EXERCISE INSTRUCTIONS:
A single figure is required: the number of lines in the listing below containing the word "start".

DATA EXCERPT:
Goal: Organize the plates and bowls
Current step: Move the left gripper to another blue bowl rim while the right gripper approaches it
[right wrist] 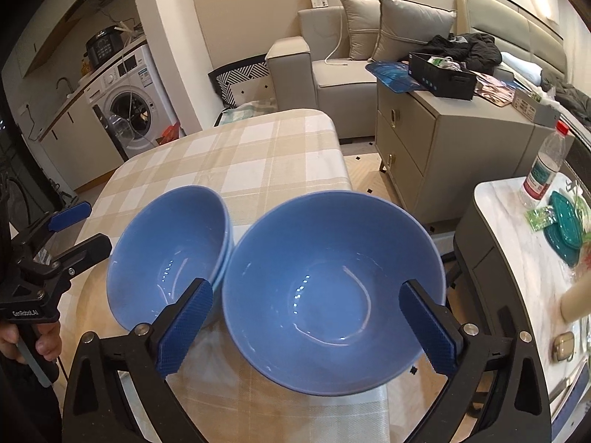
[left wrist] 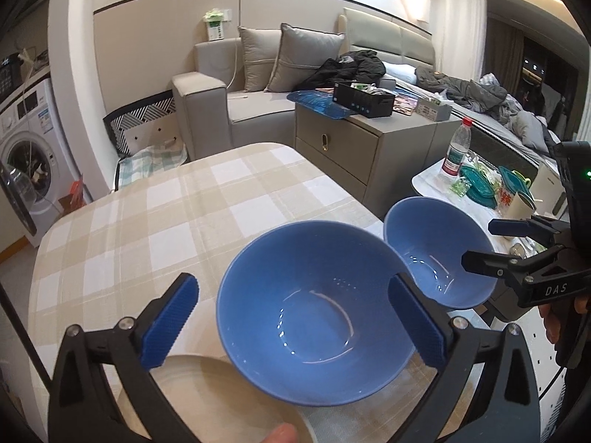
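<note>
Two blue bowls stand side by side on the checked tablecloth [left wrist: 155, 221]. My left gripper [left wrist: 293, 288] is open over the left bowl [left wrist: 314, 313], with its blue pads either side of the rim and not pressing. In the right wrist view this bowl [right wrist: 170, 251] shows a second rim under it, as if it is nested in another. Wide open too, my right gripper [right wrist: 306, 288] hangs over the right bowl [right wrist: 332, 295], which lies near the table's right edge. A cream plate [left wrist: 207, 398] lies beneath the left finger. Each view shows the other gripper at its side, left [right wrist: 96, 225] and right [left wrist: 479, 241].
To the right is a white side table [right wrist: 495, 221] with a water bottle [right wrist: 546, 166] and teal dishes [right wrist: 565, 229]. A grey cabinet [left wrist: 343, 140] and a sofa [left wrist: 229, 92] stand beyond the table, and a washing machine [right wrist: 129, 103] at the far left.
</note>
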`<state>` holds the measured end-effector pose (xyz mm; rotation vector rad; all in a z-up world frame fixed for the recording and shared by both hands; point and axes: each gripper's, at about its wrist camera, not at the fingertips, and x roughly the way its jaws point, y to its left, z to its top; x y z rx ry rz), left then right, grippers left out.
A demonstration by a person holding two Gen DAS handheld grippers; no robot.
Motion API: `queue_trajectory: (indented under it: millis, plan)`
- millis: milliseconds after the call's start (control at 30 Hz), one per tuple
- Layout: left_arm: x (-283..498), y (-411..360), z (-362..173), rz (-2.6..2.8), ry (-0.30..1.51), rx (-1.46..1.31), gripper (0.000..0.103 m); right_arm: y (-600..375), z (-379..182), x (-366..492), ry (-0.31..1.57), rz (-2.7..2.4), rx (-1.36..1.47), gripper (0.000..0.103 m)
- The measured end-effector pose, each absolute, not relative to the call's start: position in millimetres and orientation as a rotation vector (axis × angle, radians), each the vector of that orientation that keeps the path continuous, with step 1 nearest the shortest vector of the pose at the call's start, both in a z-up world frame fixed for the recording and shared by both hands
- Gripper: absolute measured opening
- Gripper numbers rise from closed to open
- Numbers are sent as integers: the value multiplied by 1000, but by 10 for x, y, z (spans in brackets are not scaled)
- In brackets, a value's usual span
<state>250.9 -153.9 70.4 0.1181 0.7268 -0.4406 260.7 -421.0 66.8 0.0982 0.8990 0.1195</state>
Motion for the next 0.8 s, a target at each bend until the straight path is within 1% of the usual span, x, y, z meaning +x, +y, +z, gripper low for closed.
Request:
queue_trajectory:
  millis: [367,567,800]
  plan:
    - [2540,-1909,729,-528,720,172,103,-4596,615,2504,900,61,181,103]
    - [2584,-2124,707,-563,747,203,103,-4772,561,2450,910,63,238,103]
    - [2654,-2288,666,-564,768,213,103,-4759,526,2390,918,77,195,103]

ANSWER TO THE PROBLEM:
2